Ben-Nun charged that “respected authorities” were continuing to apply the term rodef to then-acting Prime Minister Shimon Peres, and he threatened to reveal their names if they did not resign before the end of the weeklong period of mourning for Rabin.

The rabbi reminded his colleagues that they had failed to speak out with him in the early 1980s, when a Jewish terror underground group under the spiritual guidance of some rabbis began to set bombs against Palestinians, murdering and maiming several Arabs before the Jews were caught.

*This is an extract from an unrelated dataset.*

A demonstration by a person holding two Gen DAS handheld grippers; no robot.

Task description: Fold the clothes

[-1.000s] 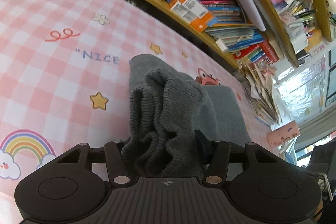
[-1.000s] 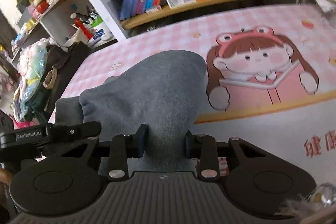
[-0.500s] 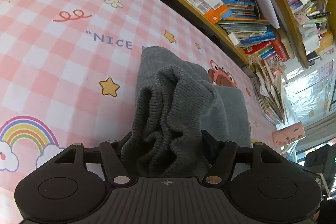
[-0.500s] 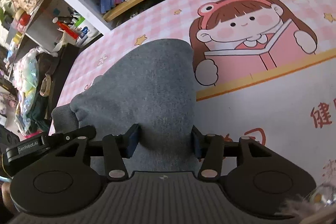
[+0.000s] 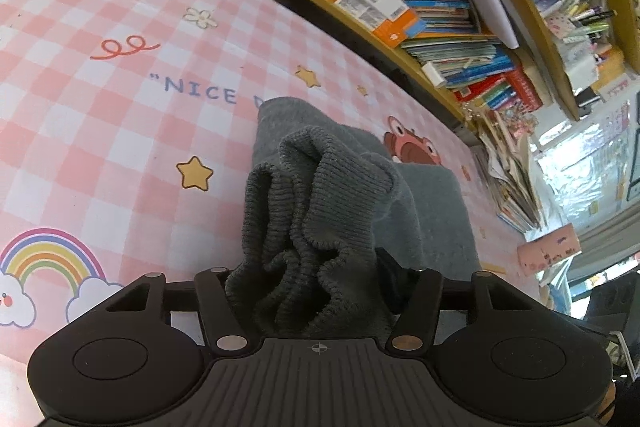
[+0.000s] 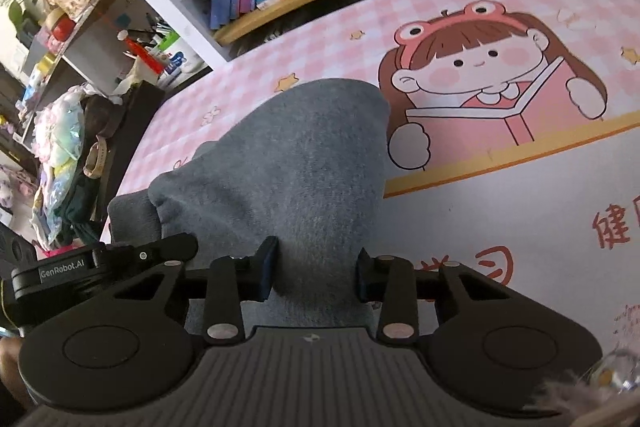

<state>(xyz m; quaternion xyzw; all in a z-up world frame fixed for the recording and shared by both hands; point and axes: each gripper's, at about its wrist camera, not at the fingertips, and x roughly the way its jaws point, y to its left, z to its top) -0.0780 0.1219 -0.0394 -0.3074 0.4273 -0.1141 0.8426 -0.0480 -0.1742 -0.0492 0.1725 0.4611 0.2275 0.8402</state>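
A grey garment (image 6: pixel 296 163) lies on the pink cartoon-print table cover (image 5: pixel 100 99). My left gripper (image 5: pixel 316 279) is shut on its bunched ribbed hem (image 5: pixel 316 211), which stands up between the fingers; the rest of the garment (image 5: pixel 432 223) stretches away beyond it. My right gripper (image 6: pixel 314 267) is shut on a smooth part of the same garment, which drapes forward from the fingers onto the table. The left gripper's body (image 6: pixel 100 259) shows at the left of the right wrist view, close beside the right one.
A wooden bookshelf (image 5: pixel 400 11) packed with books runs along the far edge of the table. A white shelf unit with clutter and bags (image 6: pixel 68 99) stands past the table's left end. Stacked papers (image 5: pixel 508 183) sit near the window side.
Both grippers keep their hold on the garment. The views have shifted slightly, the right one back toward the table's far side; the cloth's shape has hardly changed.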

“We must stand up as one, together with heads of yeshivot [religious schools],” Ben-Nun urged, “and demand that these people resign from every Torah position they presently hold, and if they refuse we must see that they be denounced and cut off from us.”

No rabbi resigned, and the community did not stand up as one. Instead, Ben-Nun began receiving telephoned death threats. He put on a bulletproof vest and accepted round-the-clock protection from government bodyguards.

Ben-Nun went to Rabbi Lau with two or three names. Although Ben-Nun never stated the names publicly, Israeli media said he mentioned two West Bank rabbis, Dov Lior of Kiryat Arba and Nahum Rabinovich of Maaleh Adumim. Both adamantly denied that they had ever sanctioned murder. Lior said he felt “betrayed” by Ben-Nun, and Rabinovich threatened to sue for libel.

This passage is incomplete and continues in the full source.